Yes, one could say the sea
makes nothingness blush.

This is a good feeling, the best feeling, the feeling that in your hands is a work of brilliance. The fact that it’s poetry and I haven’t read much poetry since my freshman year of college does not matter. I think of that Emily Dickinson quote my high school English teacher used to paraphrase about good work taking the top of your head off.

Windows invite
the stars for supper.

Second Reading

I make notes, copious notes I’ll barely be able to understand later because of my minute, unstable handwriting that looks like the pen is just leading my hand along behind it, the pen the human and my hand the horse. I might be mixing metaphors but I don’t care. None of this will make it into the review, anyway. I circle words, draw lines connecting them to other words, like a brainstorm or a cloud map. I notice repetition: pigeons, houses, trains, the moon. I recall a teacher in college telling my fiction workshop that her imagery always included boots and eggs, she didn’t know why. I don’t know why. I am reading this book again, only this time I’m going to write about it. I look up Zobel’s references: Georg Trakl, Franz Marc’s painting “The Fate of the Animals,” the artist’s view of humanity forever changed by the horrors of WWI. I translate Schlaflieder–sleeping songs–and Schweigen, which means to keep quiet or shut up. Zobel is drawing me a map and if I follow it, it will lead me to Meaning and Understanding. But I am a poor navigator who reads maps upside down. I long to go back to the first reading, when I wasn’t aware there even was a map to follow. I play cut and paste, piecing together stanzas from different poems in order to tell one story, the story of this book. Then I realize all those stanzas were put in their original places for a reason. I realize Zobel would probably not look too kindly on my scissors. I press “delete,” my bumbling insult to poetry now neutralized.

Third Reading

My deadline is upon me. I am confident that if someone did a poll and asked the general population which produces more anxiety, the end of the world or a deadline, they would all choose the latter because the end is coming someday, but a deadline is happening right now. So, I bake muffins. Then I eat muffins. Then I pace, fiddle with my pen, press “print” and review the four or five pages I’ve got so far, find I’ve written things like:

In An Instrument for Leaving, Zobel addresses the elusive boundaries between place and identity: houses that are not homes, walls that are for seeing, language made of pigeon shit. “I lived two bus stops/from forgiveness,” she writes in “On the Corner of Guilt and Ash,” transforming the intangible into the physical, locating it in actual space.

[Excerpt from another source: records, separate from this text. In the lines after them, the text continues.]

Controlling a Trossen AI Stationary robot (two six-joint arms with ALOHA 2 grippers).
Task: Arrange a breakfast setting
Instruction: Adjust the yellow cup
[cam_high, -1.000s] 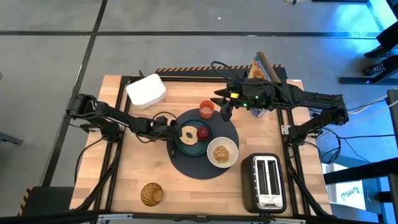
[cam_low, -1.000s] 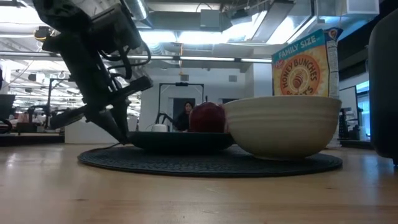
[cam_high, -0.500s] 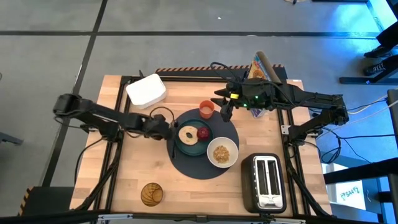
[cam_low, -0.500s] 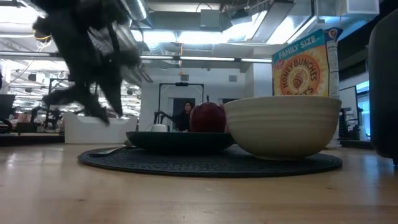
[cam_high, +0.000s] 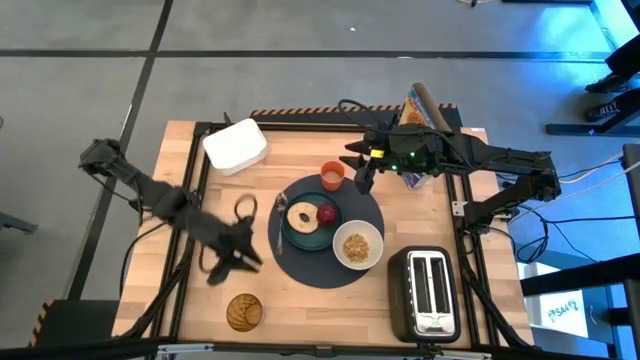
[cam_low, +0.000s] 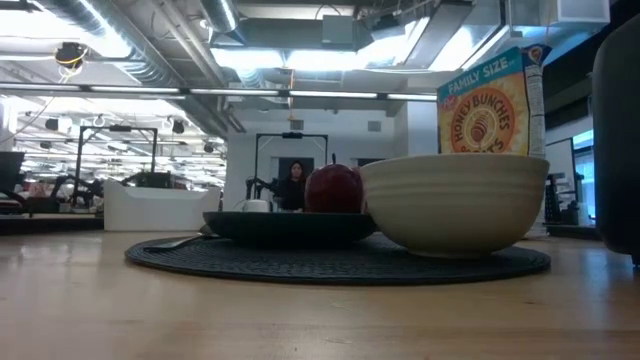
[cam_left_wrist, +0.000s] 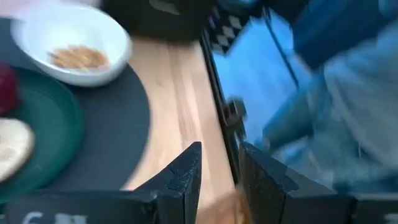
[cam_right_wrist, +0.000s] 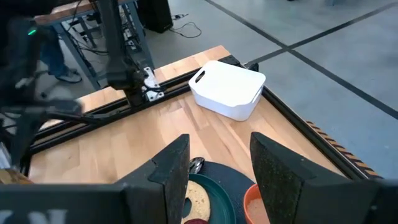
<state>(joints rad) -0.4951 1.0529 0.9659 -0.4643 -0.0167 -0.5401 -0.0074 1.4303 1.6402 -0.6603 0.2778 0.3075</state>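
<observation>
Left gripper (cam_high: 238, 262) has swung off the round dark-blue placemat (cam_high: 300, 268) toward the table's near-left area, fingers narrowly parted, empty. The small metal utensil (cam_high: 276, 213) now lies on the placemat's left edge beside the teal plate (cam_high: 300, 236): placement looks done. Right gripper (cam_high: 361, 182) hovers beside the small orange cup (cam_high: 332, 175), fingers apart.

Both arms are dark, slender, jointed links trailing black cables — the right arm (cam_high: 470, 158) carries small green indicator lights and a yellow marking near its wrist, while each gripper ends in two flat, matte-black fingers (cam_right_wrist: 283, 165).
</observation>
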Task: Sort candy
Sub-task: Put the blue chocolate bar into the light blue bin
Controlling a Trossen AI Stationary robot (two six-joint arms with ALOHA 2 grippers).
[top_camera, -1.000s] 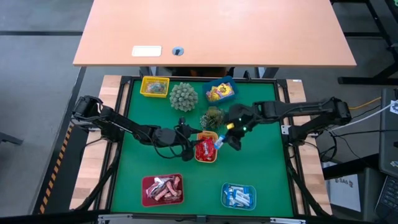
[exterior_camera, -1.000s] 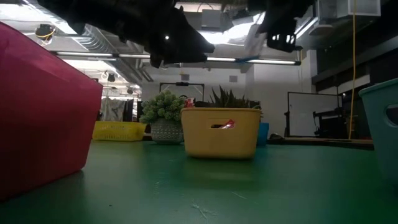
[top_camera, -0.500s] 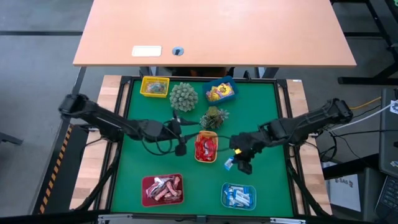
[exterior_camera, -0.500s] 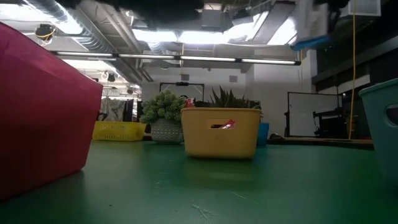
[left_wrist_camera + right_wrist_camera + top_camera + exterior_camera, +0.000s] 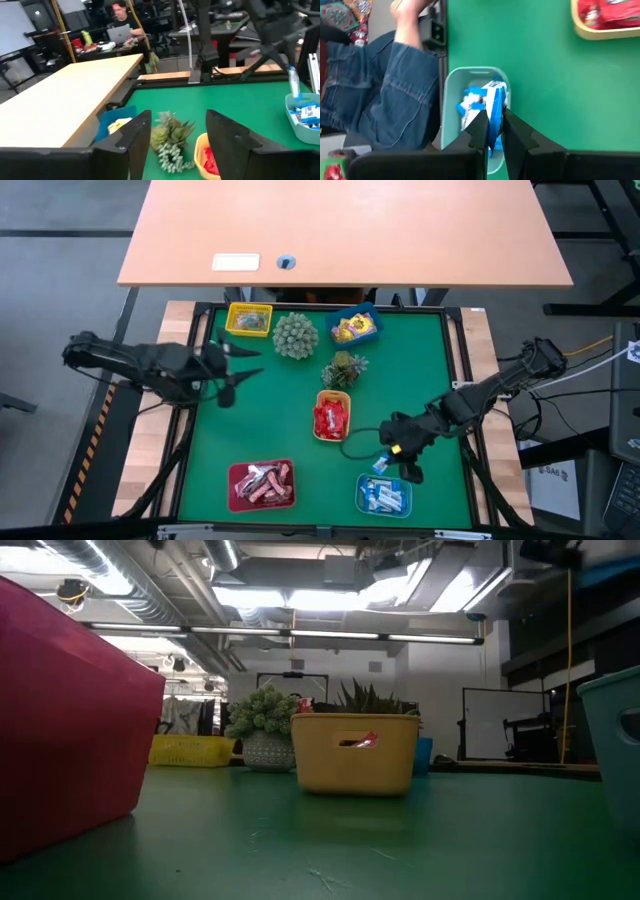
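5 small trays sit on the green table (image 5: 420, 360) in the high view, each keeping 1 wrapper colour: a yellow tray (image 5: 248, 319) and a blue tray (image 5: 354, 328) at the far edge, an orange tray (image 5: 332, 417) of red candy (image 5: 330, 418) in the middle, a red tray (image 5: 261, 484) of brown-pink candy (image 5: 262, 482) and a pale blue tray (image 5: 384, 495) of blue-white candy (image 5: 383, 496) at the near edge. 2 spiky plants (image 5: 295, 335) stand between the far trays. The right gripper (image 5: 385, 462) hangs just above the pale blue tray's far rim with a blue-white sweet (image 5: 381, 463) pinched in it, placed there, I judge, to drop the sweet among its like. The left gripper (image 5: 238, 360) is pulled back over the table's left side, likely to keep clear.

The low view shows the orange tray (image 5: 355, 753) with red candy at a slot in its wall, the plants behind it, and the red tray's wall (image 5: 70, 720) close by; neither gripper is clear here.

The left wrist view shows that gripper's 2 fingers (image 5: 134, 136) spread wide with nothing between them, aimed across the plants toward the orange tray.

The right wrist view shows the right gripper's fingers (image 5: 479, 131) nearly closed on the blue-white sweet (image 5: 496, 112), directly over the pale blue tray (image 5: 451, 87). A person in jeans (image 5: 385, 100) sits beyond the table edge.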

The cat gets ahold of this page and ecstatically rips it to shreds.

I review my notes. I have underlined the last line of this poem, written a soulful “ohhh” beside it. It ends like this:

At the dinner table, her three children
cling to the life rafts of spoons, observe
their swollen noses in silver mirrors–

how the water rises inside us.

Again, that last line wrecks me. Yes, the water rises inside me. I read more of my notes:

  • life lines, leading you away from home
  • submerged identity
  • the invisible ceiling
  • dual identity reference
  • immigration–journey of forgetting
  • Can your identity be taken from you?
  • fleeting thought, a whole story in a memory, a memory in a simple object
  • always navigating the roadmap of identity via linguistics, memory
  • pigeons again!

My notes look like an existential laundry list. I study the last stanza of “How to Speak of Space.” I’ve found the book’s title in this poem.

Cranes tear the city
apart, one decade
at a time at sunrise.

In the tunnels men in red
overalls roll ache into
their cigarettes.

It’s been said: the boot
is an instrument
for leaving.

The last lines go:

Look into the eye
of a subway, the little
mirrors of motion

There is something happening here that I cannot grasp, something beyond me, beyond what I am able to put into words. I read it again and again, begin to tell a story of a post-apocalyptic world, a city torn down by incessant revision. I realize I am producing a poor translation of the stanza. I haven’t “unpacked” anything in these lines, which are a work of art unto themselves. Here is my crown-less head, the jellied clockwork of my brain exposed. Am I any closer to Meaning and Understanding? Perhaps not. The text is a foreign language, opaque, yet powerful. In it is a gift. I promise myself I will buy any and all books Zobel ever publishes. Then I put my computer aside. My pens can keep it company. I pick up An Instrument for Leaving, sit on my couch with the blinds drawn to keep the sun out of my eyes, and start again, my mind eager for its top to be lopped off once more.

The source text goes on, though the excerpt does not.